Mothers will be hardest hit if the economy reopens too fast

With nine in 10 children out of school, it is moms who will likely be forced to stay home even if, and when, their jobs resume

‘Even in non-pandemic times, it is moms who end up adjusting their jobs for the sake of their families, not dads.’
‘Even in non-pandemic times, it is moms who end up adjusting their jobs for the sake of their families, not dads.’
Photograph: Jörg Schüler/Getty Images

“Will some people be affected badly? Yes,” Donald Trump said on Tuesday, during an ABC News interview. He admitted that reopening the country would lead to more Americans unnecessarily getting sick and possibly dying. “But,” he said, “we have to get our country open.”
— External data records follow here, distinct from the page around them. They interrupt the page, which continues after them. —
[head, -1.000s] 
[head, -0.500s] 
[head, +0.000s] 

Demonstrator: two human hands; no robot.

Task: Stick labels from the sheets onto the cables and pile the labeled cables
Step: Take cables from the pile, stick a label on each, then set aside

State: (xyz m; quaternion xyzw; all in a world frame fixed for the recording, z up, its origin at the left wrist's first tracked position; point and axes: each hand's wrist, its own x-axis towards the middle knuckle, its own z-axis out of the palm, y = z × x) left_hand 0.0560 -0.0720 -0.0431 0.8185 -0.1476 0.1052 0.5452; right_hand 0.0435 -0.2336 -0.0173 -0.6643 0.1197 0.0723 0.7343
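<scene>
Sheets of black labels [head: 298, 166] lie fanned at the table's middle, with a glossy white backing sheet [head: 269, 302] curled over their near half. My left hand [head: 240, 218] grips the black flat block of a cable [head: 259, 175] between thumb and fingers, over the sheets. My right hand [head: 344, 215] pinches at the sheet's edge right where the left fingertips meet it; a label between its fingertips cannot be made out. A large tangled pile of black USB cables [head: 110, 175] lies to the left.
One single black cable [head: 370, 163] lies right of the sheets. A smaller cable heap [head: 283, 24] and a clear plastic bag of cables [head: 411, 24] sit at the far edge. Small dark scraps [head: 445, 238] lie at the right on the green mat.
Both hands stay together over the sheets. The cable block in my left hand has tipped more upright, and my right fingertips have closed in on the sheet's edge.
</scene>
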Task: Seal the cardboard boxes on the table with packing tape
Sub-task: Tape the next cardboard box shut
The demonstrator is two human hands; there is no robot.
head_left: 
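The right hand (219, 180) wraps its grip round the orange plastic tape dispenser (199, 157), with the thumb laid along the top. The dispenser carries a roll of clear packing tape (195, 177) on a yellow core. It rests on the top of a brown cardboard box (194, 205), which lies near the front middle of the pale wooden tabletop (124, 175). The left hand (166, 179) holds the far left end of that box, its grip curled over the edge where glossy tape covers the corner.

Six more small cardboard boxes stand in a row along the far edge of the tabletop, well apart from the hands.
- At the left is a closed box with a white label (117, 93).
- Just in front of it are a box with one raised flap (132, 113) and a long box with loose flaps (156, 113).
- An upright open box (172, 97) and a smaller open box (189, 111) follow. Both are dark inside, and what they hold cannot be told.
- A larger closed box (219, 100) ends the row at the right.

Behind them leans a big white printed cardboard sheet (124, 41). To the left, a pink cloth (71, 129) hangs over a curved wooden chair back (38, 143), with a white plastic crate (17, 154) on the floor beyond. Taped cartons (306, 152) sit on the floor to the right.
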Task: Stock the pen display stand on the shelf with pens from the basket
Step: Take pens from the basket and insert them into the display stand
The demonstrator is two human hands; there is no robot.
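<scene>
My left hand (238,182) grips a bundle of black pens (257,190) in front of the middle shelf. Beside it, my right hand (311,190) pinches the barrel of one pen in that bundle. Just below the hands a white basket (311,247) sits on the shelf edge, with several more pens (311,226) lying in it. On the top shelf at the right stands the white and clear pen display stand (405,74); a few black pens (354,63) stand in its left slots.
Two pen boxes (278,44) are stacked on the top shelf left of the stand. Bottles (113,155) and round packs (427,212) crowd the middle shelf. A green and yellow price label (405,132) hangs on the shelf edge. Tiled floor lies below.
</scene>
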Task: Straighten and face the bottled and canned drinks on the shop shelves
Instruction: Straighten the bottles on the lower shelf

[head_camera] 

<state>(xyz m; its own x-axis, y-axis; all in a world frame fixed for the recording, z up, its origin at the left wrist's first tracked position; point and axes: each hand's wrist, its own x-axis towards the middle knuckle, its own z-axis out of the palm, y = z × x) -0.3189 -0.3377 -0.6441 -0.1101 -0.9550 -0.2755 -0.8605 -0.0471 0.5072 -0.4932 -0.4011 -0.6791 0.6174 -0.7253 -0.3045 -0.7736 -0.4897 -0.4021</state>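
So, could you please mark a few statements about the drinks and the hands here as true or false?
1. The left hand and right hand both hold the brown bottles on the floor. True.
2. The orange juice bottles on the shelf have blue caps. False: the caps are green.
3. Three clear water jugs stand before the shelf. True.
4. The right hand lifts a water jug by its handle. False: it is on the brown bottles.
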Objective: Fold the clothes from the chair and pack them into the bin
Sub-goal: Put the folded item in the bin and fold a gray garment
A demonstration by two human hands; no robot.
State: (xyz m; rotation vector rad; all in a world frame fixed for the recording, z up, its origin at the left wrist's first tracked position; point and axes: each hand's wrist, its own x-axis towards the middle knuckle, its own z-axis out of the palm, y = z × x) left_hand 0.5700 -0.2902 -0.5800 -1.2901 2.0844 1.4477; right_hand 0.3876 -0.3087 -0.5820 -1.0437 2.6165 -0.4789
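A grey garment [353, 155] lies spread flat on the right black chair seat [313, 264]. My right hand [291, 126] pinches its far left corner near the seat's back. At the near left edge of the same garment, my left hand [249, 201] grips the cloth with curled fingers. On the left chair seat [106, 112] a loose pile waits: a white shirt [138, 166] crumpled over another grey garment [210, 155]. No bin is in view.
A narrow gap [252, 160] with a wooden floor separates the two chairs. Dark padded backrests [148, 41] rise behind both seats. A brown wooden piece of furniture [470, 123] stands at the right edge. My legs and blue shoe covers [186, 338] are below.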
More than 70,000 Americans have died from Covid-19. Yet Trump has insisted – against the advice of many medical and scientific professionals – that non-essential businesses reopen early and people go back to work.

But if Trump were a mom (or, at the very least, an involved parent), and not, say, someone who at one point said of involved dads, “There’s a lot of women out there that demand that the husband act like the wife and you know there’s a lot of husbands that listen to that,” he would know that reopening America before experts recommend will not only pose a continued threat to public health, but will result in more lost jobs for working moms and other caregivers.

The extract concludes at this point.